All times are local (unless otherwise noted)


Strombolian explosions and ash emissions continue, October 2019-March 2020

Mount Etna is a stratovolcano located on the island of Sicily, Italy, with historical eruptions that date back 3,500 years. The most recent eruptive period began in September 2013 and has continued through March 2020. Activity is characterized by Strombolian explosions, lava flows, and ash plumes that commonly occur from the summit area, including the Northeast Crater (NEC), the Voragine-Bocca Nuova (or Central) complex (VOR-BN), the Southeast Crater (SEC, formed in 1978), and the New Southeast Crater (NSEC, formed in 2011). The newest crater, referred to as the "cono della sella" (saddle cone), emerged during early 2017 in the area between SEC and NSEC. This reporting period covers information from October 2019 through March 2020 and includes frequent explosions and ash plumes. The primary source of information comes from the Osservatorio Etneo (OE), part of the Catania Branch of Italy's Istituo Nazionale di Geofisica e Vulcanologica (INGV).

Summary of activity during October 2019-March 2020. Strombolian activity and gas-and-steam and ash emissions were frequently observed at Etna throughout the entire reporting period, according to INGV and Toulouse VAAC notices. Activity was largely located within the main cone (Voragine-Bocca Nuova complex), the Northeast Crater (NEC), and the New Southeast Crater (NSEC). On 1, 17, and 19 October, ash plumes rose to a maximum altitude of 5 km. Due to constant Strombolian explosions, ground observations showed that a scoria cone located on the floor of the VOR Crater had begun to grow in late November and again in late January 2020. A lava flow was first detected on 6 December at the base of the scoria cone in the VOR Crater, which traveled toward the adjacent BN Crater. Additional lava flows were observed intermittently throughout the reporting period in the same crater. On 13 March, another small scoria cone had formed in the main VOR-BN complex due to Strombolian explosions.
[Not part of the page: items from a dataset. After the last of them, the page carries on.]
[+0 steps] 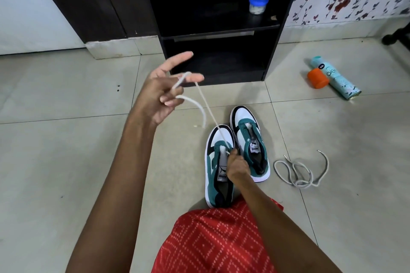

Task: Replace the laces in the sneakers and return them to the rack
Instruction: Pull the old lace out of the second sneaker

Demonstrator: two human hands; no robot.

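Sneakers [244,117] toe toward rack [221,42]; left hand [162,93] and right hand [237,166] both pinch lace [208,111].

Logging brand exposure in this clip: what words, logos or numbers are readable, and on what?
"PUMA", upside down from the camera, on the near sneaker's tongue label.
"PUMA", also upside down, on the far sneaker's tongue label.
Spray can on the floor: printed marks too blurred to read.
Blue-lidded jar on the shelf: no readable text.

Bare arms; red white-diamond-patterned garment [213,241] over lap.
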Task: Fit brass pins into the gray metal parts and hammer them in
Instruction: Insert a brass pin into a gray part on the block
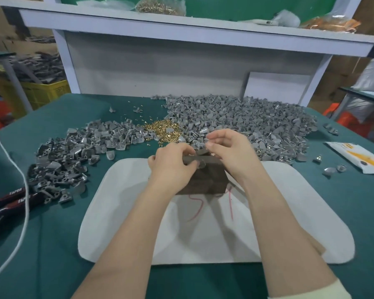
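Note:
A dark wooden block [207,180] stands on a white mat [268,223] in front of me. My left hand [171,162] grips a gray metal part [200,157] on the block's top edge. My right hand [227,147] hovers just above it with thumb and forefinger pinched together; a pin between them is too small to make out. Behind the block lies a small heap of brass pins [162,130]. A big pile of gray metal parts [246,121] spreads to the right, and another pile of gray parts [73,152] to the left.
Red-handled pliers [11,201] and a white cable [24,186] lie at the left edge of the green table [52,244]. A yellow-and-white packet [358,157] lies at the right. A white shelf [181,26] with bags stands behind the piles.

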`<state>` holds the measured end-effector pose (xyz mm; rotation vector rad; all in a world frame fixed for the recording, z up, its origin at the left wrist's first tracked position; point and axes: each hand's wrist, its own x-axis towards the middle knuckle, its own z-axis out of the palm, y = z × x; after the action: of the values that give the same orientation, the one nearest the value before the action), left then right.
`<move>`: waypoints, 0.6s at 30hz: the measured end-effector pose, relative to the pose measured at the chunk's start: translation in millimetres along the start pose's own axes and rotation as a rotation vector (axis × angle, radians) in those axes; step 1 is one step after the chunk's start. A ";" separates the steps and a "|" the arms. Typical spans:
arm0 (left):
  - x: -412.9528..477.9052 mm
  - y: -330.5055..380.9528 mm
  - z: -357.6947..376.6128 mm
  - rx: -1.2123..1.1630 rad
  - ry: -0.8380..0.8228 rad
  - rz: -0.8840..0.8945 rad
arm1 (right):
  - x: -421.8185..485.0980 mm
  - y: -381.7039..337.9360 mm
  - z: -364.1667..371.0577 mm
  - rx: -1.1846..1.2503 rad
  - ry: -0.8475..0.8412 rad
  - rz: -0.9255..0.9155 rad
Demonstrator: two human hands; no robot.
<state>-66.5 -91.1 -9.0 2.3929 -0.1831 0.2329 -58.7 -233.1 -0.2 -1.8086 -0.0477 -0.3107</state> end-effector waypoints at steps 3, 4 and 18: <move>-0.6 3.2 -0.7 -0.130 0.025 0.012 | -1.9 -3.8 6.0 -0.017 0.029 -0.066; -0.7 4.4 -0.6 -0.155 0.038 0.020 | -2.5 -4.5 8.4 -0.018 0.043 -0.078; -2.0 7.6 3.9 -0.050 0.218 0.064 | -2.3 -2.1 9.6 0.036 0.020 0.027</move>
<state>-69.5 -99.2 -7.4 2.2952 -0.1614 0.5096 -59.5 -223.1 -1.0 -1.7686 -0.0151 -0.3066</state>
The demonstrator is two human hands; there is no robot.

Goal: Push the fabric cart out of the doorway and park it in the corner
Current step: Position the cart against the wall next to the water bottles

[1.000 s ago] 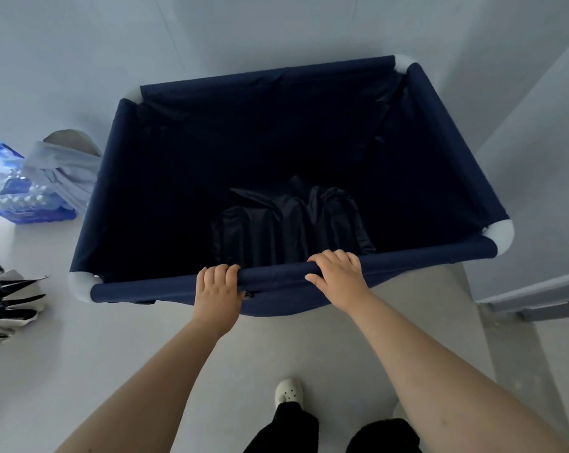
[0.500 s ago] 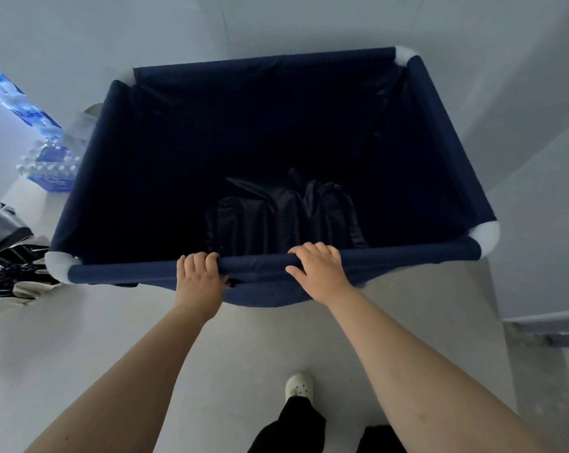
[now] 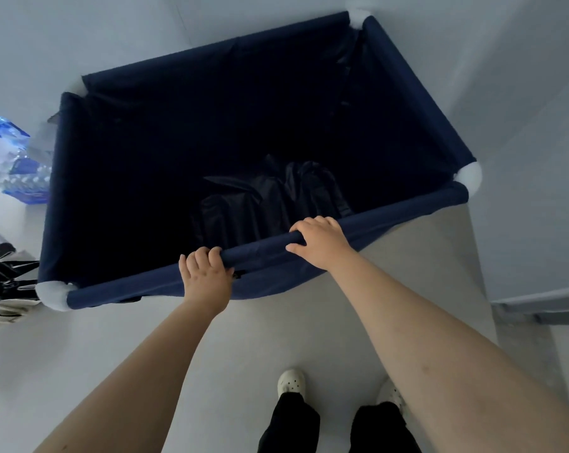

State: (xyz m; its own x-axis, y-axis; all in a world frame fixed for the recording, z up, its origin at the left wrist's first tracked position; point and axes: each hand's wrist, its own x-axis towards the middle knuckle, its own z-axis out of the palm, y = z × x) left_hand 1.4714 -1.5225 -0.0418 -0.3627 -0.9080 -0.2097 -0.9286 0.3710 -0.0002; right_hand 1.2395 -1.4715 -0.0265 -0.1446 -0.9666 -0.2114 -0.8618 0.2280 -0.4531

MIROVA (Middle InfraRed Observation of Volcanic Activity) analysis of MODIS satellite data shows multiple episodes of thermal activity varying in power from 22 June 2019 to March 2020 (figure 286). The power and frequency of these thermal anomalies significantly decreased between August to mid-September. The pulse of activity in mid-September reflected a lava flow from the VOR Crater (BGVN 44:10). By late October through November, thermal anomalies were relatively weaker and less frequent. The next pulse in thermal activity reflected in the MIROVA graph occurred in early December, followed by another shortly after in early January, both of which were due to new lava flows from the VOR Crater. After 9 January the thermal anomalies remained frequent and strong; active lava flows continued through March accompanied by Strombolian explosions, gas-and-steam, SO2, and ash emissions. The most recent distinct pulse in thermal activity was seen in mid-March; on 13 March, another lava flow formed, accompanied by an increase in seismicity. This lava flow, like the previous ones, also originated in the VOR Crater and traveled W toward the BN Crater.
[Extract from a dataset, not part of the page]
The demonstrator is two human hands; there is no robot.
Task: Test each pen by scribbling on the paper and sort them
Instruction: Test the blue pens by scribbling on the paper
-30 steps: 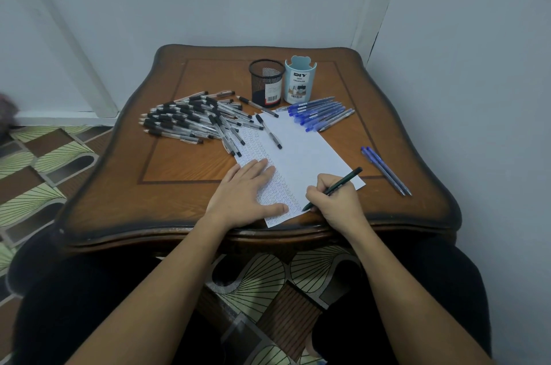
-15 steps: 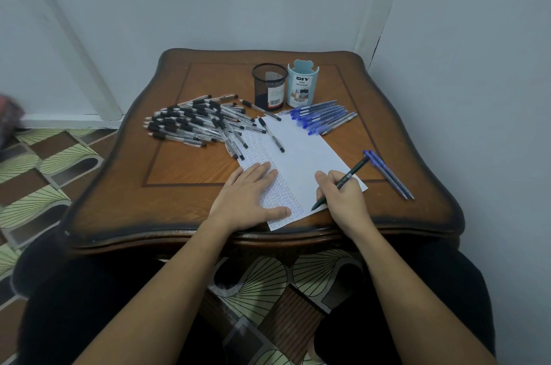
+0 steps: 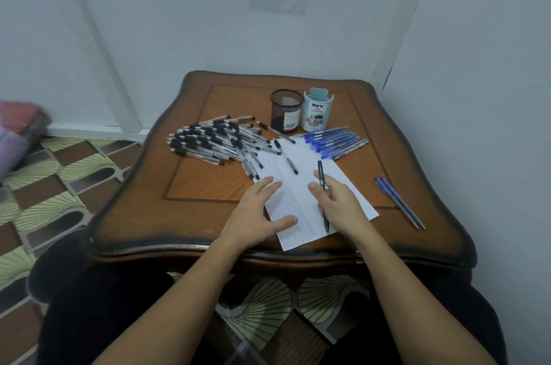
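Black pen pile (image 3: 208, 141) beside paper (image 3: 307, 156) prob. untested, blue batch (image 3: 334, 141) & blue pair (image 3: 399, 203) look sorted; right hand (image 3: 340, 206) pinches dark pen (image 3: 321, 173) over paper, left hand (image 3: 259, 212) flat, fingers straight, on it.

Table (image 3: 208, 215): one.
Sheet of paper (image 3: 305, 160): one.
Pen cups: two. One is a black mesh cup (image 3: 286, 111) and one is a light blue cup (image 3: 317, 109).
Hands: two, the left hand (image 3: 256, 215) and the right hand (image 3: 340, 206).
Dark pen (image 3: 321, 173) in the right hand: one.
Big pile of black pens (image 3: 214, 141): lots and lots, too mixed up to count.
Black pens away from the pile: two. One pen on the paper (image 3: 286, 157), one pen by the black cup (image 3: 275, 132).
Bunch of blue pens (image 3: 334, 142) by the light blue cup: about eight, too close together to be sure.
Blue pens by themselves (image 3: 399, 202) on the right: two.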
Figure (see Caption) Figure 286. Multiple episodes of varying activity at Etna from 22 June 2019 through March 2020 were reflected in the MIROVA thermal energy data (Log Radiative Power). Courtesy of MIROVA.
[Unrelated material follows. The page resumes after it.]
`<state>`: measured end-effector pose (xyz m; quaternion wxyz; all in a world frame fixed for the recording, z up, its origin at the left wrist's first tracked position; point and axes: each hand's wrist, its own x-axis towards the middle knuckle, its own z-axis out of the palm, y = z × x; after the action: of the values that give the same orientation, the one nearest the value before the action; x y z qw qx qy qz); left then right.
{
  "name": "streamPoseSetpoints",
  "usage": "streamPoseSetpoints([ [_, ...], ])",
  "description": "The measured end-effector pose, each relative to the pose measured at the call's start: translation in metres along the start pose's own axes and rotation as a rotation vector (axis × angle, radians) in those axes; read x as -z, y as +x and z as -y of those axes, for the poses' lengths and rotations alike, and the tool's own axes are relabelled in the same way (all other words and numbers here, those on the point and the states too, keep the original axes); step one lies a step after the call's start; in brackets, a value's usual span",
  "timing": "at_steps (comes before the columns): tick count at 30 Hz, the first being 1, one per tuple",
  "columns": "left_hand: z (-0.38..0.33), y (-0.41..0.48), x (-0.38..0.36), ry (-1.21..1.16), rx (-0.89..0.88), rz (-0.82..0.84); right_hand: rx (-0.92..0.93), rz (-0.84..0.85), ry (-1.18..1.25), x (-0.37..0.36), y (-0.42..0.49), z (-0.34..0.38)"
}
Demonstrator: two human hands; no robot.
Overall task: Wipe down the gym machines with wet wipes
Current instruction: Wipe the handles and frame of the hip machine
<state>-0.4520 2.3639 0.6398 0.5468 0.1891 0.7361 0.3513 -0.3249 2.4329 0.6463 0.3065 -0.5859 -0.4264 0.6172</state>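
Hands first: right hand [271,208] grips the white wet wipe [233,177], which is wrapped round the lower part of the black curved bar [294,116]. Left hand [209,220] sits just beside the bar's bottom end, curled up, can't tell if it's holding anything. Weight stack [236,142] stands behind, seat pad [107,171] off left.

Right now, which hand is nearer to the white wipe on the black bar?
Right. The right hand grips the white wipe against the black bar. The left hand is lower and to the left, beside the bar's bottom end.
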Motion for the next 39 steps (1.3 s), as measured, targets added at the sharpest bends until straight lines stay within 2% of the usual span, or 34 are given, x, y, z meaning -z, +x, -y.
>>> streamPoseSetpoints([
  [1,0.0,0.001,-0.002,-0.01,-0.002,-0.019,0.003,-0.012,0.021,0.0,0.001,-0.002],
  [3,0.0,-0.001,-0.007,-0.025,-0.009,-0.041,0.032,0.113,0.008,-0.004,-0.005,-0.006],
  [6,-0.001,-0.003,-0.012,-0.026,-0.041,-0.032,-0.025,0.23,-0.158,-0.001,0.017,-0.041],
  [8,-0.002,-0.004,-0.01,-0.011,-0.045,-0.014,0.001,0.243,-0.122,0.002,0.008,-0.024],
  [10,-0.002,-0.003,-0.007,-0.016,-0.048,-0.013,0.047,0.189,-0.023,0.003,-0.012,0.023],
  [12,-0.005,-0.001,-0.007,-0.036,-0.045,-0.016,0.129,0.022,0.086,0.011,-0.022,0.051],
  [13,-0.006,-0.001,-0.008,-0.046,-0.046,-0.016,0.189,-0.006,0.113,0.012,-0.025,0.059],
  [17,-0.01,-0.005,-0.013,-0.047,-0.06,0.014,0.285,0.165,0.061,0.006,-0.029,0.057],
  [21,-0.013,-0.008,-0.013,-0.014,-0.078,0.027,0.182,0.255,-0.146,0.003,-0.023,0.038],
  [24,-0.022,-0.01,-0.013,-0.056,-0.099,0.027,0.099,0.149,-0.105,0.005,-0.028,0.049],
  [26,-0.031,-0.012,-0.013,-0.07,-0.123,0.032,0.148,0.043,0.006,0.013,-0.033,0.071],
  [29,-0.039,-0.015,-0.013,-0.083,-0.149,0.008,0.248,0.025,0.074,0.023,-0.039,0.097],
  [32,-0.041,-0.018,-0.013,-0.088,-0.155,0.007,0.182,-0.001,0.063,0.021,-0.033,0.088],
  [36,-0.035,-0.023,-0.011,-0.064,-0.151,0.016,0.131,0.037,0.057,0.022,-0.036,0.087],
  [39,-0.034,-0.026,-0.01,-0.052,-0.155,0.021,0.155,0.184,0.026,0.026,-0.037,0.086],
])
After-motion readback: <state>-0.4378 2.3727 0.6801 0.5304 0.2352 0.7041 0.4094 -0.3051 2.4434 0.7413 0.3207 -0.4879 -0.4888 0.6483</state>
Activity during October-December 2019. During October 2019, VONA (Volcano Observatory Notice for Aviation) notices issued by INGV reported ash plumes rose to a maximum altitude of 5 km on 1, 17, and 19 October. Strombolian explosions occurred frequently. Explosions were detected primarily in the VOR-BN Craters, ejecting coarse pyroclastic material that fell back into the crater area and occasionally rising above the crater rim. Ash emissions rose from the VOR-BN and NEC while intense gas-and-steam emissions were observed in the NSEC (figure 287). Between 10-12 and 14-20 October fine ashfall was observed in Pedara, Mascalucia, Nicolosi, San Giovanni La Punta, and Catania. In addition to these ash emissions, the explosive Strombolian activity contributed to significant SO2 plumes that drifted in different directions (figure 288).

Figure (see Caption) Figure 287. Webcam images of ash emissions from the NE Crater at Etna from the a) CUAD (Catania) webcam on 10 October 2019; b) Milo webcam on 11 October 2019; c) Milo webcam on 12 October 2019; d) M.te Cagliato webcam on 13 October 2019. Courtesy of INGV (Report 42/2019, ETNA, Bollettino Settimanale, 07/10/2019 - 13/10/2019, data emissione 15/10/2019).
Figure (see Caption) Figure 288. Strombolian activity at Etna contributed to significant SO2 plumes that drifted in multiple directions during the intermittent explosions in October 2019. Top left: 1 October 2019. Top right: 2 October 2019. Middle left: 15 October 2019. Middle right: 18 October 2019. Bottom left: 13 November 2019. Bottom right: 1 December 2019. Captured by the TROPOMI instrument on the Sentinel 5P satellite, courtesy of NASA Global Sulfur Dioxide Monitoring Page.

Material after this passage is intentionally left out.